# [Assignment]
In the records below, some lines contain the word "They". Copy each of them.

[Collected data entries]
┄┄┄┄┄┄┄┄┄┄

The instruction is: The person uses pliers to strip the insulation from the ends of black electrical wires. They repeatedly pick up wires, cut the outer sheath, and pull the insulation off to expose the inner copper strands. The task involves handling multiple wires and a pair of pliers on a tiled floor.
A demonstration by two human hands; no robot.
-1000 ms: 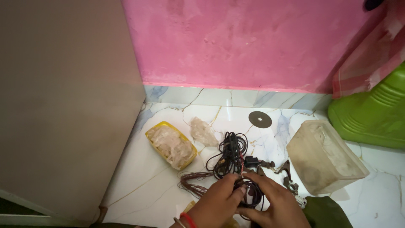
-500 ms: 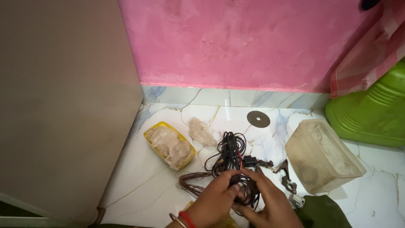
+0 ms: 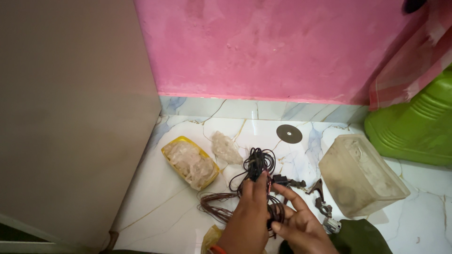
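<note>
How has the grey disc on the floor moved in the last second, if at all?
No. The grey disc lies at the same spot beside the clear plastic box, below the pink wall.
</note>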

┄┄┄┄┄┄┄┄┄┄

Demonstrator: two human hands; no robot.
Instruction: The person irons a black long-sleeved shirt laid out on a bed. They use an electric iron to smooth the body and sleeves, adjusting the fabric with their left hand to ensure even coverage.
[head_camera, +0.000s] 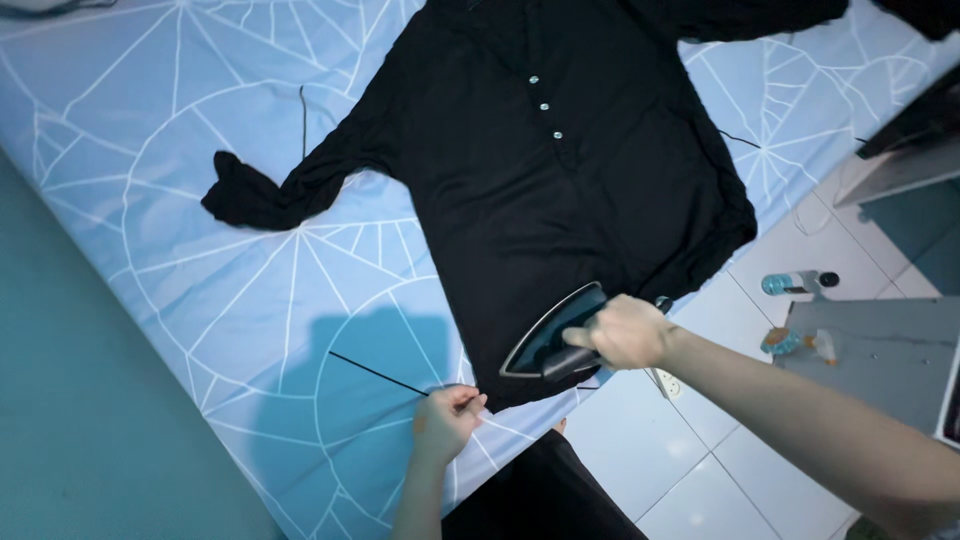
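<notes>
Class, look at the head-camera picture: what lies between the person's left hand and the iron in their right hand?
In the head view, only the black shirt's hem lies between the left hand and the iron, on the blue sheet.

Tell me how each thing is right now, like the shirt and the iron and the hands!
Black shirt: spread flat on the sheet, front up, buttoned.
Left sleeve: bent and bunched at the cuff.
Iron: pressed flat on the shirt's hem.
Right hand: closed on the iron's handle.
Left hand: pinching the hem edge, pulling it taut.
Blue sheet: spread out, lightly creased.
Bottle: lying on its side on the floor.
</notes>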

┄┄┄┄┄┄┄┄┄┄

# [Answer space]
The instruction is: The person uses pliers to strip the insulation from the ends of black electrical wires. They repeatedly pick up wires, cut the outer sheath, and pull the insulation off to expose the inner copper strands. The task involves handling multiple wires and a pair of pliers on a tiled floor.
Instruction: The person irons a black long-sleeved shirt laid out on a bed. They use an electric iron to smooth the body and sleeves, adjusting the fabric with their left hand to ensure even coverage.

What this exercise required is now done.